Here, we uncover which of your favourite actors and actresses went to which boarding schools.
Tom Hollander – He may have made his name on stage and screen, but Hollander was chief chorister while at Abingdon.
James Norton – Norton claims he has wanted to be an actor since he played Joseph in the nativity play aged four. He says his time at Ampleforth gave him “a respect and fascination for all religions”.
Rosamund Pike – Because she was tall, Pike was usually cast in men’s roles in plays at Badminton.
Daniel Day-Lewis – Day-Lewis excelled at acting at school but he also showed promise in woodwork. His teacher says: “Woodwork was a great release from his academic life. He was a very nice boy and a pleasure to teach.”
Minnie Driver – Driver has described her time at Bedales as “wonderful” and her teachers as “life-changing”.
Juno Temple – Temple always wanted to be an actress and was often in character as a child. By the time she left Bedales, she had appeared in eleven films.
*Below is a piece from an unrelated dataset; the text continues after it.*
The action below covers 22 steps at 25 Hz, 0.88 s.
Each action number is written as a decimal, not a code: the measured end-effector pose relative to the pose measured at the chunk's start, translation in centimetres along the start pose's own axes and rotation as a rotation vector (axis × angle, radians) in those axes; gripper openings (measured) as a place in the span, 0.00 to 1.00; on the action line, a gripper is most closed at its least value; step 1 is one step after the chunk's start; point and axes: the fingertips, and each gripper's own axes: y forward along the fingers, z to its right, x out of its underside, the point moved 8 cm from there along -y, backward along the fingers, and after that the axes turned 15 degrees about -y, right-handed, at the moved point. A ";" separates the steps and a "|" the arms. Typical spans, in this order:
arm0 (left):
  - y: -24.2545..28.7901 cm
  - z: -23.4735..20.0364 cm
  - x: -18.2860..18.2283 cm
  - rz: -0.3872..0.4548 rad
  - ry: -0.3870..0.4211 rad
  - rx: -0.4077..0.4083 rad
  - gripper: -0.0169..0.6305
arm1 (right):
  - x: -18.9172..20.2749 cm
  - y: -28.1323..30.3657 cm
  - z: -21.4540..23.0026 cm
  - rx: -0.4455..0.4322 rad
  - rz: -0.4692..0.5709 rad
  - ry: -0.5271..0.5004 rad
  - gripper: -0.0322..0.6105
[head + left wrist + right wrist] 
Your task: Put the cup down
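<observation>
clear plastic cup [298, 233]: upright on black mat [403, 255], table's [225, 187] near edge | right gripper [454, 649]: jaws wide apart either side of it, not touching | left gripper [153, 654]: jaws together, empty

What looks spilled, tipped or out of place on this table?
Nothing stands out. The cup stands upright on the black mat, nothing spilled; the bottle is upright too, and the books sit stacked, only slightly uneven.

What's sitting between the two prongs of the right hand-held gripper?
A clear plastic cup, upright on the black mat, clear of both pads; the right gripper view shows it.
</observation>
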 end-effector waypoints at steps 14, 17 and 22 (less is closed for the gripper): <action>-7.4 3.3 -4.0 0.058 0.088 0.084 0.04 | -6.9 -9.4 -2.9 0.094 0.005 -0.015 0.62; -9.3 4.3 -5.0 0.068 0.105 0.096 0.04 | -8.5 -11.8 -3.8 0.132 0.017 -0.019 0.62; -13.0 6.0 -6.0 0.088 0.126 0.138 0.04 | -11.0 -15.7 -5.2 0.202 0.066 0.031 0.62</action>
Emilia Fox – As well as working hard and acting well at school, Fox was a gifted cello player.
CHELTENHAM LADIES’ COLLEGE
Kristen Scott-Thomas – Scott-Thomas has said that the best thing about her time at Cheltenham is how good her French became.
Dominic West – West has said of Eton: “It’s an extraordinary place. It has the facilities and the excellence of teaching, and it will find what you’re good at and nurture it.”
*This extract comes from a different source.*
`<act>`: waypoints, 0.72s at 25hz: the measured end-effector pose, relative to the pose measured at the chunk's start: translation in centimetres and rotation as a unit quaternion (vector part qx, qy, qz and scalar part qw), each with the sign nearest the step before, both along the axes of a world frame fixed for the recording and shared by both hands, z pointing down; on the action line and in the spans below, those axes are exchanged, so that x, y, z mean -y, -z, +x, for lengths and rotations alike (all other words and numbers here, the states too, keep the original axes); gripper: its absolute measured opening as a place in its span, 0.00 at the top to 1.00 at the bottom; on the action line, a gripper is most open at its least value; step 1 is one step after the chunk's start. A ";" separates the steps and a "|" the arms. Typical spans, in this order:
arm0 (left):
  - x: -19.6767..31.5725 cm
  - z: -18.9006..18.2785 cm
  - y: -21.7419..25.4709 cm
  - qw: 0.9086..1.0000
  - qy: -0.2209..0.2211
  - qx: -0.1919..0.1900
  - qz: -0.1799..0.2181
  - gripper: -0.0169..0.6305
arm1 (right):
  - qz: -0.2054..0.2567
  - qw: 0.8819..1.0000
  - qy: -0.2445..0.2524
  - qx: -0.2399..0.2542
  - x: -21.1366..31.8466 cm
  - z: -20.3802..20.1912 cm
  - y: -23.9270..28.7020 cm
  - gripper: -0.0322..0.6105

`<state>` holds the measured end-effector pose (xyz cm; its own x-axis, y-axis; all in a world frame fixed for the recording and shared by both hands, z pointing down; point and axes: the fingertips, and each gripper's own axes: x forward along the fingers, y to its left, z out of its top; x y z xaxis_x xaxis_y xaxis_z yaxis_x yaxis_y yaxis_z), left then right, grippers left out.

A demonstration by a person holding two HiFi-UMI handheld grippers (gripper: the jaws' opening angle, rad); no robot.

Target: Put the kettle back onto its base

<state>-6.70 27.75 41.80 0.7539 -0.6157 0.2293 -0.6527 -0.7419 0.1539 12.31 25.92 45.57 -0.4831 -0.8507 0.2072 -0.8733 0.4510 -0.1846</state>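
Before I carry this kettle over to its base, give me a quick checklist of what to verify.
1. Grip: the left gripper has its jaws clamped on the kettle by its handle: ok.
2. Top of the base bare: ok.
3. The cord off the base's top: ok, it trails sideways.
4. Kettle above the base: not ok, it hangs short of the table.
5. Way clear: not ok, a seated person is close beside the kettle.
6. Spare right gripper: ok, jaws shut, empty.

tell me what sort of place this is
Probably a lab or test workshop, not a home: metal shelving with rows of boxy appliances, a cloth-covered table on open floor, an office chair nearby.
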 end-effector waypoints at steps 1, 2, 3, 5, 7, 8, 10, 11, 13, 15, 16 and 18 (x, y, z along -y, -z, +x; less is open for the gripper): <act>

Damian Lewis – Lewis plays Henry VIII in the television adaptation of Wolf Hall and says: “There’s no question that it helps having had the kind of schooling that I’ve had, to play a king.”
Eddie Redmayne – Redmayne still rings up the drama teacher he had at Eton, Simon Dormandy, for advice.
Tom Hiddleston – Steven Spielberg – who personally called Hiddleston to talk about making the War Horse movie and describes him as “the new Errol Flynn” – was one of the actor’s childhood heroes.
Hugh Laurie – Laurie is a gifted guitarist, keyboard player and rower – and was Captain of his House at school.
Benedict Cumberbatch – Cumberbatch’s drama teacher at Harrow, Mr Tyrell, knew he was a brilliant actor – and says he was an even better painter.
Laurence Fox – Fox (whose father, the actor Edward Fox, also went to Harrow) reckons he learned more about acting from Mr Tyrell than he did even at his drama school, RADA.
Sienna Miller – Miller has spoken of the strength and independence she got from being at an all-girls’ boarding school. “There’s something about that experience that allows me today to understand any woman,” she says.
Jack Whitehall – Whilst at Marlborough, Jack had ambitions to become an actor, but it wasn’t until he was at Manchester University that he began performing stand up comedy.
Hugh Bonneville – Bonneville contemplated a career in Law before his acting took off.
Charlie Cox – Cox discovered his passion for acting at Sherborne but was frustrated because all of their productions were musicals – and he says he can’t sing.
Jeremy Irons – On the Oscar-winner’s final report, Irons’s headmaster wrote: “God knows what he’ll do when he leaves.”
Stephen Fry – In one of Fry’s school reports, his headmaster wrote: “He has glaring faults and they have certainly glared at us this term.”
Carey Mulligan – Mulligan’s drama teacher at Woldingham says: “Right from the word go, you could see there was a special quality about Carey.”
Rachel Stirling – Stirling joined the National Youth Theatre while at Wycombe Abbey and “knew in her belly” that she would become an actress.